What did Julie Bishop really mean when she identified politicians as being members of the ‘political class’?
It was rare, insightful moment of honesty about how politicians perceive themselves and their constituents. Politicians from all sides of politics routinely identify with each other more than they do with the public.
We might notice their posturing as they play the game of political football for our eyes and ears, but at the end of the day, they will often have a drink together and fraternise as exclusive members of one of the most powerful clubs in the country.
The angle that sees behind the presentation layers reveals their primary identifier is with their political colleagues, even more so with their party members, and again more so with their factions. In short ‘we’ means those who are members of the political class. ‘Them’ means us. ‘We’ is restricted to the unofficial but exclusive politicians’ club which is subtly but definitively separate from the rest of us, the electors.
There is another equally exclusive club, the media class.
Listen to the many media stations that make the offer, ‘We’d like to know what you have to say!’ as they encourage callers to compete with each other to score a brief gig on talk-back. They do this many times during a program.
Their non-threatening tone purports to be generous but in truth, it is a patronising put-down that divides the elite (them) from the common people (you).
Perceiving the audience as you separates members of the media club from the audience. It is a way of asserting their elitism without anyone else noticing whilst simultaneously putting us in our place. Many in the ‘media class’ are usually skilled enough speakers to use their professionalism to hide their disrespect for their loyal patrons behind their professionalism. Speaking at the audience rather than with them exposes a personality capsule of what lies beneath.
Beware the broadcaster who refers to you rather than ‘us’. In their eyes, you bunches all their average listeners together.

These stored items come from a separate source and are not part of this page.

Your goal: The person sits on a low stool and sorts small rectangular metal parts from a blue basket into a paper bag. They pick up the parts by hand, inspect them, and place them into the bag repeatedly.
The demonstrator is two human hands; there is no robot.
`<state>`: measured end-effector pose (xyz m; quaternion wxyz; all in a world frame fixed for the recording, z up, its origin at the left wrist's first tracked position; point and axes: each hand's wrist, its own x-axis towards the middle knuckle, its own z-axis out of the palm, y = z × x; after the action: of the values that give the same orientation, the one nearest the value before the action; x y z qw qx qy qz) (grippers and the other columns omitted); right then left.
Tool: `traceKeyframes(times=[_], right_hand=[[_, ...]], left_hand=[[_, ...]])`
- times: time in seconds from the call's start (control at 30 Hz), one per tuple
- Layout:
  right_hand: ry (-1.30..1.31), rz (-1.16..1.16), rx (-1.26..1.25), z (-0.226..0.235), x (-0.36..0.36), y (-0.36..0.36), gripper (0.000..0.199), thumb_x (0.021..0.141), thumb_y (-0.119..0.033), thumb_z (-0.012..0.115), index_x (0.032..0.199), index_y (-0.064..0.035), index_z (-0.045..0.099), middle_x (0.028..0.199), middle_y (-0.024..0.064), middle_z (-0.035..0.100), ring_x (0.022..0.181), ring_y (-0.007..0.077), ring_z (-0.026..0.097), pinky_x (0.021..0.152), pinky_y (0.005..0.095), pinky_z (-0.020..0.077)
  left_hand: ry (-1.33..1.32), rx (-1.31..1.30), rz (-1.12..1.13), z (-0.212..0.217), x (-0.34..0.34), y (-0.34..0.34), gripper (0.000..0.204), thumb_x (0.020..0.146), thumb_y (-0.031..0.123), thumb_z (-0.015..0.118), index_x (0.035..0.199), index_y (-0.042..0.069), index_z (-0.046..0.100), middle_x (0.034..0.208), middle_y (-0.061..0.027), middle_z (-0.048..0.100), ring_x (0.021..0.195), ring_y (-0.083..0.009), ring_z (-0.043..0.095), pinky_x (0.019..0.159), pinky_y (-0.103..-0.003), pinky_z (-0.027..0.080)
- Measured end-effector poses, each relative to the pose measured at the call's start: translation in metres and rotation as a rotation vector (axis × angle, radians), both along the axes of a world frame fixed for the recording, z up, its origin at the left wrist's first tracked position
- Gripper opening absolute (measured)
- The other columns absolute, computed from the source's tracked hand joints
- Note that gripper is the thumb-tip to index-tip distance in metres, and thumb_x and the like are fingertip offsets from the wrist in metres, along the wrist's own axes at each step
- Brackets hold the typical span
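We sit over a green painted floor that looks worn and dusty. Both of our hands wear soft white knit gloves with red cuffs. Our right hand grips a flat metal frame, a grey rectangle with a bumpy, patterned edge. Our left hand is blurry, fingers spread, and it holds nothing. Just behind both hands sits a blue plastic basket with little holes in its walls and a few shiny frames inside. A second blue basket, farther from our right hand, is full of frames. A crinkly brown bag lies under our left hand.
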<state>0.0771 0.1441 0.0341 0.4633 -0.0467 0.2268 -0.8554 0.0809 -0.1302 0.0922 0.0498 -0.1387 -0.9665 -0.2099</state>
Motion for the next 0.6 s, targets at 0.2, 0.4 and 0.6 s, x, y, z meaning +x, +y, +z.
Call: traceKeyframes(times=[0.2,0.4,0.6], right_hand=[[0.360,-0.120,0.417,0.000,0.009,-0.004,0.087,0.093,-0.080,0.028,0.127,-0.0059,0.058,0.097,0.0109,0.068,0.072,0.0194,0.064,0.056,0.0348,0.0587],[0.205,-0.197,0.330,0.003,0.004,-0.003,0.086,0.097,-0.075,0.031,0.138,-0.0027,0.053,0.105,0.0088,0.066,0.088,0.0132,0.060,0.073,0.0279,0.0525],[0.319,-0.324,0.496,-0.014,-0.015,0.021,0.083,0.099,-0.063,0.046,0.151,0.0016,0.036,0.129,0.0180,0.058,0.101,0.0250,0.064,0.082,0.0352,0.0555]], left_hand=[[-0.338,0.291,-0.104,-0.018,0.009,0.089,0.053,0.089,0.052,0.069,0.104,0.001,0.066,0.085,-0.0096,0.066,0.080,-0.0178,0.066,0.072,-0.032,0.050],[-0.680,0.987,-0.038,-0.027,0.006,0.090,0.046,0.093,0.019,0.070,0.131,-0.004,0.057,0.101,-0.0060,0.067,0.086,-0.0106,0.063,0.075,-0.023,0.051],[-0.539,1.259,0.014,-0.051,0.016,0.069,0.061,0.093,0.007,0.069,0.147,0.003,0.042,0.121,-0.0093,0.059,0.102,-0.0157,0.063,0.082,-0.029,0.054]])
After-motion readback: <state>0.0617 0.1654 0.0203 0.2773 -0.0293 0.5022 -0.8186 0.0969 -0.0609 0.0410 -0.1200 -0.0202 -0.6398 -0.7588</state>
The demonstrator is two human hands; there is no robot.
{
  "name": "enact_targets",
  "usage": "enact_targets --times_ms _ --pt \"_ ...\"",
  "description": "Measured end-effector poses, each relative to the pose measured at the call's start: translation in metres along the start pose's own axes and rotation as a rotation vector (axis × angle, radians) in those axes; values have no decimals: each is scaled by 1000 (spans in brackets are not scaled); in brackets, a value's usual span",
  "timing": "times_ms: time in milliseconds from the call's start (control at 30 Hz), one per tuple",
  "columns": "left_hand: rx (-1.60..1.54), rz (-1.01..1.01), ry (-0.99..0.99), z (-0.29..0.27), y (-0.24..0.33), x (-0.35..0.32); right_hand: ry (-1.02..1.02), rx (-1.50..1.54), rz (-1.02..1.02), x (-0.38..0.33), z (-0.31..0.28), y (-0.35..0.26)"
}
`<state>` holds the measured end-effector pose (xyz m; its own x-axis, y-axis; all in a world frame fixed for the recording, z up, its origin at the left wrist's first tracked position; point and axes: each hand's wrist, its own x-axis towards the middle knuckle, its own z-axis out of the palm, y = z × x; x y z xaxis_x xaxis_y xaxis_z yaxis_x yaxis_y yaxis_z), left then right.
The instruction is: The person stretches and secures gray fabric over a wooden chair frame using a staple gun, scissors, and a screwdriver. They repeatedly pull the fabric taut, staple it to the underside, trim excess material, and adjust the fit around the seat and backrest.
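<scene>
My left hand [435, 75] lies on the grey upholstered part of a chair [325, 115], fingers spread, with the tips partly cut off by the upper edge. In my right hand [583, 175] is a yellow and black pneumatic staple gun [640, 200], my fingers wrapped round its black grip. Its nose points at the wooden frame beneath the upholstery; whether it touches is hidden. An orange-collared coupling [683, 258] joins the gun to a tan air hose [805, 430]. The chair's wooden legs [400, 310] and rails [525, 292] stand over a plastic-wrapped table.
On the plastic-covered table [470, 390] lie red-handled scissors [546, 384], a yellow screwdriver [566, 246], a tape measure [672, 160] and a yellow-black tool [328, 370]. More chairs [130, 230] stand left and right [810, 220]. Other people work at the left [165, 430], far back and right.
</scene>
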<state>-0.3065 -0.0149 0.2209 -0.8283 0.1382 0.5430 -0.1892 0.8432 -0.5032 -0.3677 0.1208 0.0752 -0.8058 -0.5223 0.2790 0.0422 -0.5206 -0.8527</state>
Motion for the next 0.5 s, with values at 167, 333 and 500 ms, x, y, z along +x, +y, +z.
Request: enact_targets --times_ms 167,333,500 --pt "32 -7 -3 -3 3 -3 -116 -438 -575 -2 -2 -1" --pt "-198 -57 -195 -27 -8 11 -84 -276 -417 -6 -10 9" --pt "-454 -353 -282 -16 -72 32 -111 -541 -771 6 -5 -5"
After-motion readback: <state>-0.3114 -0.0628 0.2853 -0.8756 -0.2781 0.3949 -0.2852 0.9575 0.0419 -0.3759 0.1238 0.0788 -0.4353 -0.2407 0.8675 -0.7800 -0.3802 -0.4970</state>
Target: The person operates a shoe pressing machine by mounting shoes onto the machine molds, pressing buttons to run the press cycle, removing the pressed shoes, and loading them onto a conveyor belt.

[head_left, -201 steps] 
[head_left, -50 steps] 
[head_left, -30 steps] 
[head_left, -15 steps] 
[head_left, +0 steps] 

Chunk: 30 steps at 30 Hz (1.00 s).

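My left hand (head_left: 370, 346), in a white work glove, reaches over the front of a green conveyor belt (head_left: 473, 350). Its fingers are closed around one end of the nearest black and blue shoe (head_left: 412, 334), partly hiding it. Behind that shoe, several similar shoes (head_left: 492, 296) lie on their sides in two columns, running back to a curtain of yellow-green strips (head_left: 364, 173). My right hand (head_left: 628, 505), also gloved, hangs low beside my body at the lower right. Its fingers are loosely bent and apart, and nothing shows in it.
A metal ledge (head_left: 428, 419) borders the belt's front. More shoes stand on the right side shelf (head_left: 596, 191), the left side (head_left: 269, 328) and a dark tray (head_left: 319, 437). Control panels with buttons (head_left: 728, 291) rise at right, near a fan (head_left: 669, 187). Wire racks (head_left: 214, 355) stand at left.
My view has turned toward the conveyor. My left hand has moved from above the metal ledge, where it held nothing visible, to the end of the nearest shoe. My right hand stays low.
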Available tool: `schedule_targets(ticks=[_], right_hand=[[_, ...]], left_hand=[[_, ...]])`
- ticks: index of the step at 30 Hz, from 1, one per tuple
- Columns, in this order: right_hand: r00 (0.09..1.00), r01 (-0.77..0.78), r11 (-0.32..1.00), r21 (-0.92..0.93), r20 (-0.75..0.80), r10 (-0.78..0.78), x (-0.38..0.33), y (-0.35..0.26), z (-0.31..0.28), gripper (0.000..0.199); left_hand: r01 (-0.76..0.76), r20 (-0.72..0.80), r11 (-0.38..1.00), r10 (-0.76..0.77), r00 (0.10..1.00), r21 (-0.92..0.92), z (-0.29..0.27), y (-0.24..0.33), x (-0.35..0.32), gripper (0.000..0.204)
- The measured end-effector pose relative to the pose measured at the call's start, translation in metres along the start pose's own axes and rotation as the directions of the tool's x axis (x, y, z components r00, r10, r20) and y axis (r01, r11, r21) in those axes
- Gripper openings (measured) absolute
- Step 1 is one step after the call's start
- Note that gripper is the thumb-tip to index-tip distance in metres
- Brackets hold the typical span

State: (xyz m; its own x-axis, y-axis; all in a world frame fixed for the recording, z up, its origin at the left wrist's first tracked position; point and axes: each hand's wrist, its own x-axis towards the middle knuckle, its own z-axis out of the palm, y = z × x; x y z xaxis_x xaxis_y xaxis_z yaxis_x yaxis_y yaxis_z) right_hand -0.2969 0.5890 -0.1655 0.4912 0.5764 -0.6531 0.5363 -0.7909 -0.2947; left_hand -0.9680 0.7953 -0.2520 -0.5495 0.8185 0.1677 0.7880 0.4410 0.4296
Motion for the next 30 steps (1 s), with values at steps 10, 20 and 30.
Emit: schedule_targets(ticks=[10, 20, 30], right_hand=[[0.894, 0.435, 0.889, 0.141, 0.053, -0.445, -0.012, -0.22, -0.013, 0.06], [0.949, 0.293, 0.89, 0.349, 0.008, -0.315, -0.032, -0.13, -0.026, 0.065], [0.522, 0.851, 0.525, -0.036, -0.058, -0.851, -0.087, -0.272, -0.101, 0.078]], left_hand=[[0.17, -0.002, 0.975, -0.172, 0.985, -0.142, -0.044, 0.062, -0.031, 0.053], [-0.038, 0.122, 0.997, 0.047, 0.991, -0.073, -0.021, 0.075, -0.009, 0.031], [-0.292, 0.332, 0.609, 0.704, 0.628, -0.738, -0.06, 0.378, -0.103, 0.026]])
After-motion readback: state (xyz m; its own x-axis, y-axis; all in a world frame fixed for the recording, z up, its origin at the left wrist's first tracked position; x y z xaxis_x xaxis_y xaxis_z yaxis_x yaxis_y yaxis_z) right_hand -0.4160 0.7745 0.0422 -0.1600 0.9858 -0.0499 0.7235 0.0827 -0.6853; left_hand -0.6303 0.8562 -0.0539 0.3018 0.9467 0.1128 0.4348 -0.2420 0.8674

To them, you are all the same despite the salient fact that we are not.
In their defence, it’s much simpler to box everyone into the one category. It certainly makes life easier to think of them as one entity and not bother to acknowledge the incredible diversity that exists amongst the broad range of intelligent listeners. This is about respect and disrespect. Respect for their colleagues and guests, and disrespect for you.
Unfortunately, most listeners are so disempowered by their listening experience. They are so battered by the bland, dispassionate subjugations and completely unaware of the patronising manner spoken at them that they eventually just accept it as normal.
Actually, talk-back callers represent a fraction of the people listening, and if you dig deep enough, most are filtered before they make it to air. If the intent of broadcasters was genuine and expression accurate, they’d abandon the binary us and them mindset and acknowledge that most people listening to their programs are listeners and not people competing to get on talk-back. It appears that delineating listeners from talk-back callers is too complex for them.
This anodyne put-down is not exclusive to the public broadcaster, it is widespread on talk-radio stations, which indicates a sub-cultural problem in the industry. It is obvious they have been directed by their bosses to pursue this approach to public comment, and it’s not only broadcasters; newspapers and commercial television news do the same.
When you see a headline such as, Interest rate rises again, what it means for you, remember that if they were honest they’d be inclusive. The obvious and preferred solution is to drop the cynical ‘you’ and transfer the word ‘us’.
We are all in this together is a mantra that politicians and media should genuinely apply to their presentation. It should no longer be acceptable for them to get away with cynically disrespecting their audiences. Genuine inclusivity should become to new norm.
Dean Frenkel was Communications Consultant to Bill Shorten until the 2016 Federal Election.